[EXERCISE DESCRIPTION] The listing is to be repeated exactly, and its pictures are to be left out.

[DATA EXCERPT]
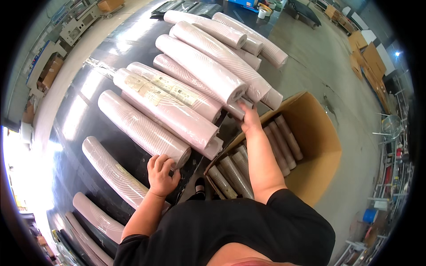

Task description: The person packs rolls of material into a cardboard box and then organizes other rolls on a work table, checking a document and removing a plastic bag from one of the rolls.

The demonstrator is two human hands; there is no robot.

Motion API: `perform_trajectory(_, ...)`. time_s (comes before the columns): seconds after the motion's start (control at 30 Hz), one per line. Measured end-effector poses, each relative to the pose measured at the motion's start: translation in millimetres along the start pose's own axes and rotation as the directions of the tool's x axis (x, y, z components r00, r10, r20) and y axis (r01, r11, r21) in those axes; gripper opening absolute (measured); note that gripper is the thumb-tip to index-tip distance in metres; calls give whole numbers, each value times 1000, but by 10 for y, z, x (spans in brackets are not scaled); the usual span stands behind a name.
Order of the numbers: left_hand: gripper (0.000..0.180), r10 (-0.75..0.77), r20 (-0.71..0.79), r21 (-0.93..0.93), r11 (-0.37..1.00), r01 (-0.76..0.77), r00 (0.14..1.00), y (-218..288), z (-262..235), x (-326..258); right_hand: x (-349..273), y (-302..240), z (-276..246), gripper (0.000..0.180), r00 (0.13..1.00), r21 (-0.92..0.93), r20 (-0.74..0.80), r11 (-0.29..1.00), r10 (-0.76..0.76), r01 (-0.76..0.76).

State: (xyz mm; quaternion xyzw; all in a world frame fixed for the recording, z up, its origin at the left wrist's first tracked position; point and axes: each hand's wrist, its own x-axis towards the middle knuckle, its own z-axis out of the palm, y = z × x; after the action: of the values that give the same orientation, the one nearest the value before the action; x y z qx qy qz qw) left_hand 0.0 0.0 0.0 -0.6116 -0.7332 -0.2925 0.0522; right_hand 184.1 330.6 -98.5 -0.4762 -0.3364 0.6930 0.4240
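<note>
Several pale pink rolls in clear plastic wrap, with a fine curved-line pattern, lie across a black table [116,170]. My right hand [249,116] is closed on the near end of a wrapped roll [235,110] low in the upper stack, beneath a thicker roll [202,67]. The fingertips are partly hidden there. My left hand [162,175] touches the near end of another wrapped roll [142,126], its fingers loosely bent and the thumb apart. Between the hands lies a roll with paper labels [166,106]. Below my right forearm, an open cardboard box [321,153] holds several rolls standing on end.
More rolls [113,175] lie to the left along the table. Dark folded sheets [186,8] and a white cup [262,13] are at the far end. Flattened cardboard [372,62] and metal racks [377,195] line the right side. Machines [80,26] stand at far left.
</note>
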Motion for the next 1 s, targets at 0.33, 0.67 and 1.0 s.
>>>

[SOLUTION TO THE PROBLEM]
Task description: The person packs rolls of material into a cardboard box and then organizes other rolls on a work table, checking a document and removing a plastic bag from one of the rolls.

The demonstrator is two human hands; there is no robot.

Motion API: `perform_trajectory(_, ...)`. time_s (comes before the columns): seconds after the motion's start (control at 30 Hz), one per line. Measured end-effector poses, each relative to the pose measured at the motion's start: translation in millimetres along the start pose's own axes and rotation as the directions of the tool's x axis (x, y, z components r00, r10, r20) and y axis (r01, r11, r21) in those axes; gripper opening absolute (measured); note that gripper is the thumb-tip to index-tip distance in metres; calls give whole numbers, each value times 1000, but by 10 for y, z, x (spans in brackets are not scaled); the usual span stands behind a name.
Order of the numbers: left_hand: gripper (0.000..0.180), r10 (-0.75..0.77), r20 (-0.71..0.79), r21 (-0.93..0.93), r11 (-0.37..1.00), r01 (-0.76..0.77), r00 (0.14..1.00), y (-218..288), z (-262..235), x (-326..258); right_hand: x (-349..273), y (-302..240), z (-276..246), gripper (0.000..0.180), r00 (0.13..1.00), r21 (-0.92..0.93), r20 (-0.74..0.80), r11 (-0.29..1.00), r10 (-0.76..0.76), r01 (-0.76..0.76).

State: (xyz mm; quaternion xyzw; all in a world frame fixed for the recording, z up, its origin at the left wrist's first tracked position; point and axes: each hand's wrist, its own x-axis towards the middle knuckle, its own z-axis out of the palm, y = z × x; after the action: of the values that give the same orientation, the one nearest the value before the action; x y z qx qy qz qw) left_hand 0.0 0.0 0.0 -0.6116 -0.7332 -0.2925 0.0522; right_hand 184.1 330.6 -98.5 -0.4762 -0.3364 0.6930 0.4240
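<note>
Several pale pink rolls in clear plastic wrap, with a fine curved-line pattern, lie across a black table [116,170]. My right hand [249,116] is closed on the near end of a wrapped roll [235,110] low in the upper stack, beneath a thicker roll [202,67]. The fingertips are partly hidden there. My left hand [162,175] touches the near end of another wrapped roll [142,126], its fingers loosely bent and the thumb apart. Between the hands lies a roll with paper labels [166,106]. Below my right forearm, an open cardboard box [321,153] holds several rolls standing on end.
More rolls [113,175] lie to the left along the table. Dark folded sheets [186,8] and a white cup [262,13] are at the far end. Flattened cardboard [372,62] and metal racks [377,195] line the right side. Machines [80,26] stand at far left.
</note>
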Motion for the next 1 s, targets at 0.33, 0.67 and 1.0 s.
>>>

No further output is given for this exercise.